++++ Exercise data ++++

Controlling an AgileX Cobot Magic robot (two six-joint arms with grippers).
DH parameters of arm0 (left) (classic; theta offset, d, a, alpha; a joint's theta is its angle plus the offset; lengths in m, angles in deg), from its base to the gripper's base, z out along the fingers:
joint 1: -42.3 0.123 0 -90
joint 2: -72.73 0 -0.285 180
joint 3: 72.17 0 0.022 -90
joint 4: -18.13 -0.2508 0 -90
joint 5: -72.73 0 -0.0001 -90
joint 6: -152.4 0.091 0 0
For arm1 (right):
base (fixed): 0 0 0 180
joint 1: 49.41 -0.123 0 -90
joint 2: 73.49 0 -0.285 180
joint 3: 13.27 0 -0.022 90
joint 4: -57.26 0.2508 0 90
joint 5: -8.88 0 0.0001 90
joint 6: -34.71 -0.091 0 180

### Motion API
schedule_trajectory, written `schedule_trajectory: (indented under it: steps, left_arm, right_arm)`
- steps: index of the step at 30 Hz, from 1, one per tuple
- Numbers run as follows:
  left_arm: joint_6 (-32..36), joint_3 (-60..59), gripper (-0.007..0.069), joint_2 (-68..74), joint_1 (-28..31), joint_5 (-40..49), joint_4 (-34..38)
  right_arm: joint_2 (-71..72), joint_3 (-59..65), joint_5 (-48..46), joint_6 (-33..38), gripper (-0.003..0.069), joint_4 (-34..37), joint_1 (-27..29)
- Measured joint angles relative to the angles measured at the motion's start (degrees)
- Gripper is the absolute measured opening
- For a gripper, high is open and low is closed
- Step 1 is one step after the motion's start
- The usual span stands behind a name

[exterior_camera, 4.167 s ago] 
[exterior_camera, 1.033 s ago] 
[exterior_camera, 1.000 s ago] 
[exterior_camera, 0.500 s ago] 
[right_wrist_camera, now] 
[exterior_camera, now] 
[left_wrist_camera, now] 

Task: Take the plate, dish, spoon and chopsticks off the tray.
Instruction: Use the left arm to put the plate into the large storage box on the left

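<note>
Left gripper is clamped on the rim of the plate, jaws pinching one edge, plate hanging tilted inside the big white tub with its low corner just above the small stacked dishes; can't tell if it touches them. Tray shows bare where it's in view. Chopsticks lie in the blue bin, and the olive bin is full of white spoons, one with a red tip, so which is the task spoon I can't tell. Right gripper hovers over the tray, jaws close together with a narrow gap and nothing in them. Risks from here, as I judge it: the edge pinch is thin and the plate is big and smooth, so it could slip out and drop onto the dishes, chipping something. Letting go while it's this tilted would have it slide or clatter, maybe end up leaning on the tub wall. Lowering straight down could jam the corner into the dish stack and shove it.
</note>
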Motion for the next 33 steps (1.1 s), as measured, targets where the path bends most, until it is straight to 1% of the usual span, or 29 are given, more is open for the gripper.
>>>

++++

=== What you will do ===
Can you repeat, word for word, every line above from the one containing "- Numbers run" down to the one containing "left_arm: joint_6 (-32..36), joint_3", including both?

=== Task result ===
- Numbers run as follows:
  left_arm: joint_6 (-32..36), joint_3 (-60..59), gripper (-0.007..0.069), joint_2 (-68..74), joint_1 (-28..31), joint_5 (-40..49), joint_4 (-34..38)

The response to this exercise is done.